But I have a letter now that I think I'm going to present
to the White House.
We might get him the Medal of Honor finally.
But I could never forget Dorie.
But I wanted to keep his name alive,
so I started this non-profit organization
to help homeless veterans.
And I named it after Dorie Miller, if you want to look it up on your computer.
You can read all about me and Dorie Miller.
And I really started this -- I was in Denver,
my hometown visiting my family.
And I seen this Vietnam vet.
He had sores all on his arms and legs,
and he was out with a sign talking about, Help me,
I'm a Vietnam vet.
And I told my brother, I said, stop, I got to see this man.
And I went back and I asked him who he was.
And he told me who he was and that he had been a captain in
the Marine Corps in Vietnam.
And that touched my heart.
And I took him, I put him in the car and I took him out to the VA
and I told them all about what he had told me.

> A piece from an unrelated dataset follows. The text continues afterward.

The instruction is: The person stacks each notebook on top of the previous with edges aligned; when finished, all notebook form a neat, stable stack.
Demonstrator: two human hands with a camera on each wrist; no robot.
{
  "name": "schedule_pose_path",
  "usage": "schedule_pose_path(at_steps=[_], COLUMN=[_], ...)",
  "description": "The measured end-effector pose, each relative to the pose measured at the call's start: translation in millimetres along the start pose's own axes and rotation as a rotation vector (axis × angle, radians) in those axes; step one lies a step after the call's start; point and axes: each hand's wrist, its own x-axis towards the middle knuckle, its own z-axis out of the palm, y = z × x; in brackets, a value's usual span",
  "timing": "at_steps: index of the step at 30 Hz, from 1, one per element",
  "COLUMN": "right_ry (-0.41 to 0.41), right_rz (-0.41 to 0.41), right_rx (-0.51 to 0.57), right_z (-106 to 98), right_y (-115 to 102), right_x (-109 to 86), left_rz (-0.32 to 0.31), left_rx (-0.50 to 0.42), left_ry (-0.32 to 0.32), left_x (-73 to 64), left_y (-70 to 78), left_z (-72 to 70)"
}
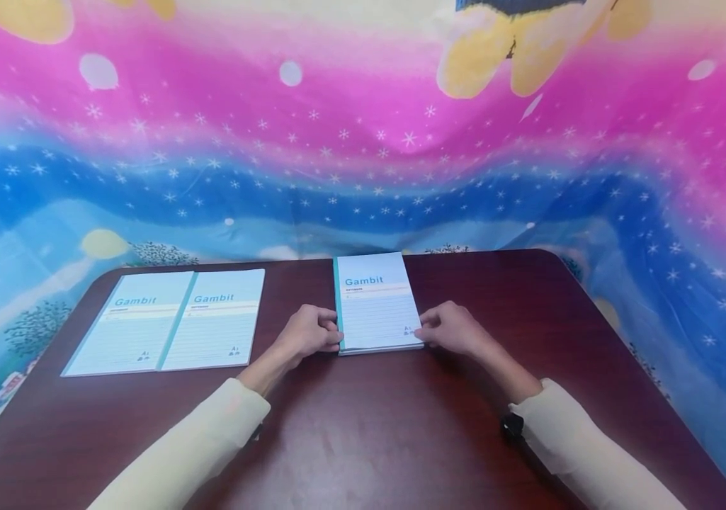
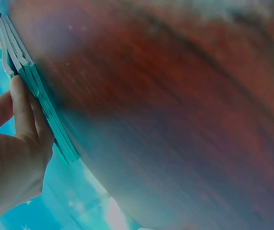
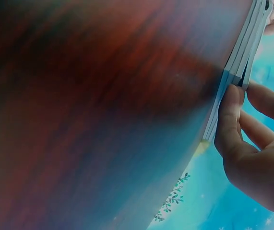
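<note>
One far-left notebook [image 1: 128,326] plus one neighbouring notebook [image 1: 212,319]: two are lying outside the stack [image 1: 377,304]. One stack is showing at least three notebooks edge-on; exact number is not reading clearly. One left hand [image 1: 307,331], one right hand [image 1: 457,329]: two are showing. One left sleeve [image 1: 187,446], one right sleeve [image 1: 588,443]: two showing. One table [image 1: 363,425], one backdrop [image 1: 363,142] are showing.
</note>
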Motion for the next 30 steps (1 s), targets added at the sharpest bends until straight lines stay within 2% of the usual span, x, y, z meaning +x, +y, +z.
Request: schedule_pose_path(at_steps=[23, 30], right_ry=[0.010, 0.057], right_rz=[-0.009, -0.008], right_rx=[-0.071, -0.016], right_z=[0, -2], right_y=[-3, -7], right_x=[5.6, 6.9], left_rz=[-0.019, 0.012], left_rx=[0.123, 0.105], left_ry=[-0.008, -0.025], left_x=[0.6, -4.1], left_y=[4.2, 3.9], left_z=[-3.4, -12.5])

And I told them, I say I live in Los Angeles but I'm going to
check to see how this marine gets.
He told me that he had a wife and twin daughters
and they had separated.
And that's it.
He had just lost his way.
And they kept in touch with me and they finally gave him
100% disability.
He quit his drug and alcoholism, went back to his wife and their
twin daughters, and they're back together now with a home
and everything.
So that gave me -- that was one of my success stories.
But I have many of them.
There was a lady there.
She had been deployed to Iraq twice.
And I met her over there on a street and I asked her,
I said -- she had a sign.
And I said, are you a Vietnam vet -- Iraqi vet?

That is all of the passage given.